On Wed, Dec 23, 2015 at 4:01 AM, Nicolas P. Rougier <
Nicolas.Rougier at inria.fr> wrote:
>
> Typed list in numpy would be a nice addition indeed and your cython
> implementation is nice (and small).
>

It seems we have a lot of duplicated effort here. Pernonally, I have two
needs:

1) ragged arrays
2) "growable" arrays.

I have semi-complete version of both of these, which are completely
independent -- not sure if it makes sense to combine them, I suppose not.

But we've talked a bit about  "typed list", and I'm not sure what that
means -- is it something that is entirely like a python list, except that
all the elements have the same type?

Anyway: I've been thinking about this fromt eh opposite direction: I want a
numpy array that you can append/extend.
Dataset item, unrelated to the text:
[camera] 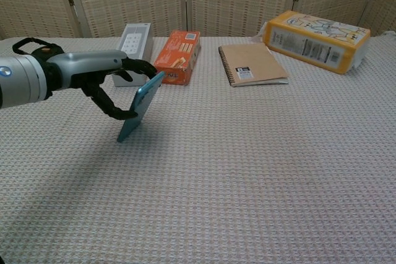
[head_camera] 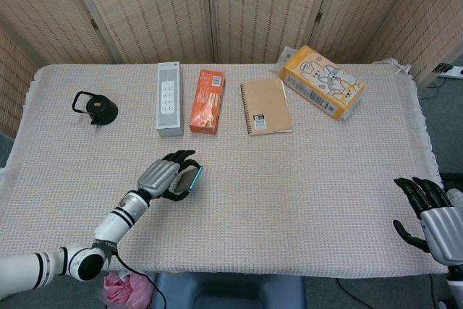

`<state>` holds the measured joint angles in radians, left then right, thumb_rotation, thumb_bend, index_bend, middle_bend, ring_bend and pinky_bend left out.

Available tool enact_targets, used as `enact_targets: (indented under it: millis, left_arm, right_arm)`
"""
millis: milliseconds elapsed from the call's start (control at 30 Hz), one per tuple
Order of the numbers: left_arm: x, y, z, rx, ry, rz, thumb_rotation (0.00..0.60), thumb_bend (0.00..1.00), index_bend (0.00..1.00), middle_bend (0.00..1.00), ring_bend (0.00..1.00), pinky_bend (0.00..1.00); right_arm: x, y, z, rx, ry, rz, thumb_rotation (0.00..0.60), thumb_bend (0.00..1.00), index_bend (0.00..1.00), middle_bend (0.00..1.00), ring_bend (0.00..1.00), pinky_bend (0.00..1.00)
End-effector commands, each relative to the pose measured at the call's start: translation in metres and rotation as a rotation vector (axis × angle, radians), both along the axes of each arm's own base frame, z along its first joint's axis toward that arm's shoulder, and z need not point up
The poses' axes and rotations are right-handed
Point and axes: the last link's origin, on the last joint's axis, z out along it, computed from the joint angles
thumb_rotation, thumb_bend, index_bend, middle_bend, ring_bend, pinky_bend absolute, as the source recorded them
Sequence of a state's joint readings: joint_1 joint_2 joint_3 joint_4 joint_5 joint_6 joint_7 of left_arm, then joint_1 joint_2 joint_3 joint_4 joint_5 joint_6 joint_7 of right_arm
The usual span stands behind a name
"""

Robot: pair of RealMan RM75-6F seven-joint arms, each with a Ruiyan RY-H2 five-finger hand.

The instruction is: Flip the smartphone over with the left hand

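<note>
My left hand [head_camera: 165, 178] [camera: 104, 78] holds the smartphone [camera: 140, 106] [head_camera: 194, 179] above the cloth, left of centre. The phone is tilted steeply on edge, its light blue back facing right and towards the camera in the chest view. Fingers curl over its top edge and the thumb grips from beneath. The screen side is hidden behind the hand. My right hand [head_camera: 427, 216] hovers off the table's near right corner, fingers spread, holding nothing; the chest view does not show it.
Along the far side lie a black kettle-shaped lid [head_camera: 95, 107], a white power strip box [head_camera: 168, 98], an orange box [head_camera: 208, 101], a brown spiral notebook [head_camera: 265, 106] and a yellow carton [head_camera: 323, 82]. The woven tablecloth [head_camera: 304, 179] covers the table.
</note>
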<state>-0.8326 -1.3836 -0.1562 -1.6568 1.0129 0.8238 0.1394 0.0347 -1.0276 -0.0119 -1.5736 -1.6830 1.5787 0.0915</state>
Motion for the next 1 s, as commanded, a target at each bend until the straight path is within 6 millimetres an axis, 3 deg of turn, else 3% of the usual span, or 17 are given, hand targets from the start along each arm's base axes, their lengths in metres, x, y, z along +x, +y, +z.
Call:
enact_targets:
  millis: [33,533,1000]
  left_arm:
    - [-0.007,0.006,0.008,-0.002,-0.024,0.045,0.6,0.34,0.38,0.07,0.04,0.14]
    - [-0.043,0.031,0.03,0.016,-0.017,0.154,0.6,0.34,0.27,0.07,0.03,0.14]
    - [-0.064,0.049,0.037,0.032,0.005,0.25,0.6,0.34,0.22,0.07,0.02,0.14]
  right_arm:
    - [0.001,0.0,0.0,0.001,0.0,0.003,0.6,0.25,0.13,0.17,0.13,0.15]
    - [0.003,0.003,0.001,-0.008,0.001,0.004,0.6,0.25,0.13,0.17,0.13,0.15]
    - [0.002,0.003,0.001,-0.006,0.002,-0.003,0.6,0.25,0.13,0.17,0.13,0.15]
This comes from the fact that it's
not uncommon to need to build up an array where you don't know how large it
will be when you start. The common recommendation for doing that now is to
built it up in a list, and then, when you are done, turn it into an ndarray.

But that means you are limited to python types (or putting numpy scalars in
a list...), and it's not very memory efficient.

My version used a ndarray internally, and over allocates it a bit, using
ndarray.resize() to resize. this means that you can get the data pointer if
you want for Cython, etc... but also that it's getting re-allocated, so
that pointer is fragile, and you don't want other arrays to have views on
it.

Interestingly, if you are adding one float, for example, at a time to the
array, it's actually a bit faster to build it up in a list, and then make
an array out of it.

But it is more memory efficient and faster if you are using numpy dtypes
and especially if you are extend()ing it with chunks from other arrays.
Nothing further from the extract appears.